How can a 32-bit CPU have an addressable memory size of 16TB?
It is important to decouple CPU “bitness” from the amount of memory the CPU can address or even use.
When a CPU is described as being n bits, that usually means that the CPU’s general-purpose registers are of the same width, which is also the word size. In other words, that’s the CPU can effectively deal with data that size natively. Notice that this has no direct relation to memory…yet.
Fundamentally, in order for a particular memory location to be accessed, the memory chip itself needs to receive a set of address bits on the appropriate address pins. Take a look at the diagram below for example: it is the pin assignment from an SRAM memory chip on which I’ve outlined all the address pins :
As long as the chip is powered, receives the relevant address bits and the appropriate control signals, then the manner in which that address was generated or handled doesn’t matter: you could potentially hook up those pins to DIP switches and use those to generate the appropriate address signals, no processor required.
One of the simplest ways to generate the address bits for a memory chip would be to pipe the contents of a processor register to those address pins over a bus. Doing so requires no extra circuitry, and is probably the the reason why people associate a processor’s “bitness” to the amount of memory it can address. Yes, this approach would net you a memory pool 4GiB wide using a 32bit processor. But it is not the only way to do it.
For starters, you could simply use two registers to contain a single address and then pipe the contents of both directly to those address pins, using either a wider address bus or doing so in two+ steps, placing the address chunks in a buffer before sending them to the memory chip. This was notably what the Z80 did combining 8bit registers when it needed to do any kind of 16bit data/address manipulation. Using this approach, a 32bit CPU can access 64bits worth of address space.
This was also the approach used in Intel’s PAE extension for X86 to an extent, where a 32bit CPU would use 64bit pointers, handled internally as two 32bit chunks as a consequence of the machine’s architecture.
But there are even more ways to do it, such as bank switching: the Commodore 64 used a 6502-based CPU (8bit data, 16bit address) capable of addressing 64KiB of memory total. With a few tricks they managed to fit 64K of RAM and the required I/O within that address space (the MMU could notably tell if the software needed to access I/O or RAM). With the introduction of the Commodore 128, Commodore needed to find a way to make the 6502 access 2^17 bytes of address space. The solution was bank switching: the 128K address space was split in two 64K chunks (“banks”) which the CPU could access as normal. Whenever the 6502 needed to read/write data in the other bank, the programmer could write to a specific control register on the C128 to swap the current bank for the other.

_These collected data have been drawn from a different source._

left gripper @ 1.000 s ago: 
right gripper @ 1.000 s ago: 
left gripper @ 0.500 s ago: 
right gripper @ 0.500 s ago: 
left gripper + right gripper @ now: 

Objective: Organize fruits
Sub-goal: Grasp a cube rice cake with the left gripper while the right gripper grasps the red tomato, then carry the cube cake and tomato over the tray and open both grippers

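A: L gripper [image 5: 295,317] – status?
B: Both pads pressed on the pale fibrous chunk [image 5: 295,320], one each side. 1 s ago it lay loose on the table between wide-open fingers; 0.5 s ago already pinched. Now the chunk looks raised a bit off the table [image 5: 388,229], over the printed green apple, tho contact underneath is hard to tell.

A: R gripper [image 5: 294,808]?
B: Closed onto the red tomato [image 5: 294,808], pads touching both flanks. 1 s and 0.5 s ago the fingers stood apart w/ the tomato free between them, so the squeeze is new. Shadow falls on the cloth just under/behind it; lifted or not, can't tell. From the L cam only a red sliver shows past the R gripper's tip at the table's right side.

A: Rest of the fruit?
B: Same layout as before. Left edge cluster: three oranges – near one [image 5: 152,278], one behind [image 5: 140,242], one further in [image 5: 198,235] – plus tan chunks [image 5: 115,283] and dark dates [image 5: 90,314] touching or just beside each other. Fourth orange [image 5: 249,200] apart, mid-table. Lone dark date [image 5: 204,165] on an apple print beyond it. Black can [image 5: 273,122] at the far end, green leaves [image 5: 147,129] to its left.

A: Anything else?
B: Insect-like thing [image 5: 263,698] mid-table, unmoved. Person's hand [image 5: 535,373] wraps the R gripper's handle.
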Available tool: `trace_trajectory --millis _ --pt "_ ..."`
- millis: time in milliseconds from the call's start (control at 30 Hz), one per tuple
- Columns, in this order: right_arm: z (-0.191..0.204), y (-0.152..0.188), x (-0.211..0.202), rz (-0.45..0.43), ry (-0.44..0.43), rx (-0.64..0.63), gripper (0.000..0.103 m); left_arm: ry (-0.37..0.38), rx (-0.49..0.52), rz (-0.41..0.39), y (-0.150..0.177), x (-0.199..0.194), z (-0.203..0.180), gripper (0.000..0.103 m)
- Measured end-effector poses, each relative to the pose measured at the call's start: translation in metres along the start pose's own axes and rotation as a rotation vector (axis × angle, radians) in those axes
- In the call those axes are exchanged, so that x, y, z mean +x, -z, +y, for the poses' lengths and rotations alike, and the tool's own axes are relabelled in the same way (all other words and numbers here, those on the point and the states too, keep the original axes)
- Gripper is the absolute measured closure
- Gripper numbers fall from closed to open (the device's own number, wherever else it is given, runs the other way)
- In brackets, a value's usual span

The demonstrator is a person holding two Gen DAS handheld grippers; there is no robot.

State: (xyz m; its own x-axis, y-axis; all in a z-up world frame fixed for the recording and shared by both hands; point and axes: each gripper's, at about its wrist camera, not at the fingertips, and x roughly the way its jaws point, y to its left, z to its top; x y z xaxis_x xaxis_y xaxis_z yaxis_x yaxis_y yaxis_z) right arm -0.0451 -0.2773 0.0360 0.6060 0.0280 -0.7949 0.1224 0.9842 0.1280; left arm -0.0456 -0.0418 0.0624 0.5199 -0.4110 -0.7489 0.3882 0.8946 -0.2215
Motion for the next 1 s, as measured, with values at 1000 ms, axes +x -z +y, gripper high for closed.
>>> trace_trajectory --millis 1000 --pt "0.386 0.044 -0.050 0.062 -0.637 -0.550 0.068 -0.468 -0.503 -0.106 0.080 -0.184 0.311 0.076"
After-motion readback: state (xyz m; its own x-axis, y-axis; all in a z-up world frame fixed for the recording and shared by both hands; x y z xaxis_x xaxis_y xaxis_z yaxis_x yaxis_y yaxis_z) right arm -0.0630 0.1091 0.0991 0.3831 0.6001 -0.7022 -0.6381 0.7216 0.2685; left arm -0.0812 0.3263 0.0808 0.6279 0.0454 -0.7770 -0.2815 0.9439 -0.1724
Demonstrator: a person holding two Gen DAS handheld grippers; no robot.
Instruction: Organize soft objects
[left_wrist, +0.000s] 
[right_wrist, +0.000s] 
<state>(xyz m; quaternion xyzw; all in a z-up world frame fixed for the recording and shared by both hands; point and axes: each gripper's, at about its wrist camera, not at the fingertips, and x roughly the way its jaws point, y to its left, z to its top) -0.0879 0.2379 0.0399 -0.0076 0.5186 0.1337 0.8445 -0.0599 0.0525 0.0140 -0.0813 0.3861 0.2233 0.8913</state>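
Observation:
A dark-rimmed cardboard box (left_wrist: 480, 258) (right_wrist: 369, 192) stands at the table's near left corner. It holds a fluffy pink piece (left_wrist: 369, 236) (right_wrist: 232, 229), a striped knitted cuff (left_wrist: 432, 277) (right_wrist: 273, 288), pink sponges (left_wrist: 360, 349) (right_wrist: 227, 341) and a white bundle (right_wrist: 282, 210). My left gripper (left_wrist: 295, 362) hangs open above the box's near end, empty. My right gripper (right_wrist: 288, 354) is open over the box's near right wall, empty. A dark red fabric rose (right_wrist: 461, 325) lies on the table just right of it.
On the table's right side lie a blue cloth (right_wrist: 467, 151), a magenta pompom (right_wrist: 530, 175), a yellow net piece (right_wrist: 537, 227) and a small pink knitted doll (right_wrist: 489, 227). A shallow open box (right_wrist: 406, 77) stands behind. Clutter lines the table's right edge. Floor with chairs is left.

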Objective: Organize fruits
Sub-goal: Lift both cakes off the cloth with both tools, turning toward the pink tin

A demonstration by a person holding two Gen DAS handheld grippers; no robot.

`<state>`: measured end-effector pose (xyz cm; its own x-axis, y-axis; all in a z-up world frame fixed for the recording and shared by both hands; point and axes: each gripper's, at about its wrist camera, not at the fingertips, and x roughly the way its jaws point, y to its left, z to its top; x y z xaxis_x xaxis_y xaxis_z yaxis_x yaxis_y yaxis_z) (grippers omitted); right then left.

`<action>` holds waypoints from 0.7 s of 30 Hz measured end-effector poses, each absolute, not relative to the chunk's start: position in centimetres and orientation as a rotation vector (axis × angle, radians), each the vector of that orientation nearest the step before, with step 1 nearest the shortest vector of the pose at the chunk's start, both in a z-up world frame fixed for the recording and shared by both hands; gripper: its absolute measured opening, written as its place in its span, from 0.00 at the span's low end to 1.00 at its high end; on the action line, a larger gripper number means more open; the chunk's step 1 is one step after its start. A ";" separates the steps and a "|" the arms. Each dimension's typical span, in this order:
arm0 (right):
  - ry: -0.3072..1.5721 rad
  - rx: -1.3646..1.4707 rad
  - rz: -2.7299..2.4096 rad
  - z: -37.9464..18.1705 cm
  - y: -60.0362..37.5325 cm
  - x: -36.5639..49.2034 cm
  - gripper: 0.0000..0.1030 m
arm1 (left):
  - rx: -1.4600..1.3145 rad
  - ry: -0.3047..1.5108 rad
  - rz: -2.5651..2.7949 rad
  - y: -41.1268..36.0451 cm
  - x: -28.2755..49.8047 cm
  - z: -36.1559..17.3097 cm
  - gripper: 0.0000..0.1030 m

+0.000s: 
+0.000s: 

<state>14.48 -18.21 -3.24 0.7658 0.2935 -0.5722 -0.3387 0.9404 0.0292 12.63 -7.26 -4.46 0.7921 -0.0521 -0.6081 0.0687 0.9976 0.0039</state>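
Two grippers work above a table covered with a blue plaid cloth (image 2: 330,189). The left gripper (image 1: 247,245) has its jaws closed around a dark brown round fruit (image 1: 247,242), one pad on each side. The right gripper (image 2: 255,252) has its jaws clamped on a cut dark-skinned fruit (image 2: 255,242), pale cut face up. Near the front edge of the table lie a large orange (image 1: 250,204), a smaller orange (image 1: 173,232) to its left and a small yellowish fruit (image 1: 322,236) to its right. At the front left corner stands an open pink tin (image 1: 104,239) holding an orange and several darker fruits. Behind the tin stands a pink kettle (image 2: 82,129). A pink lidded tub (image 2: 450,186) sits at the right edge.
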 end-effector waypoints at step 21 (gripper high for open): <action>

That approach was notably used by many old cartridge-based consoles such as the NES, enabling the use of fairly large cartridges which were normally too large to fit within the section allocated to cartridge ROM in the CPU’s address space. Again, writing to specific registers would instruct separate circuitry to swap banks in and out of the CPU’s view.
image from Wikipedia
Intel’s 8086 and 8088 took an interesting (but seemingly infuriating) approach to solving the problem, combining aspects of bank switching and the approach of splitting addresses into chunks capable of being stored in registers. Despite being a 16bit CPU architecture, this scheme allowed these processors to access a 20bit (1MiB) address space. When wanting to access memory, a programmer would first write to a 16bit segment register, loading the address of the base of a so-called segment. When multiplied by 16 (a 4 position left shift), the contents of this segment register would give the base address of a 64KiB window of sorts within the 20bit address space, which could be accessed conventionally by the 16 bit Instruction pointer/PC. It’s a lot like the bank switching scheme discussed previously except that the beginning and end addresses of a bank are not fixed and can be relocated. This is called a segmented address space.
There are potentially even more schemes to look into, but I won’t look at every one of them. And of course, this is all assuming you’re dealing with a byte-addressable processor: seeing as though a 32bit address can distinguish 2^32 different memory locations of arbitrary size, a word-addressable processor with a 4KiB word size would be able to access 16TB of memory without needing to do anything complex.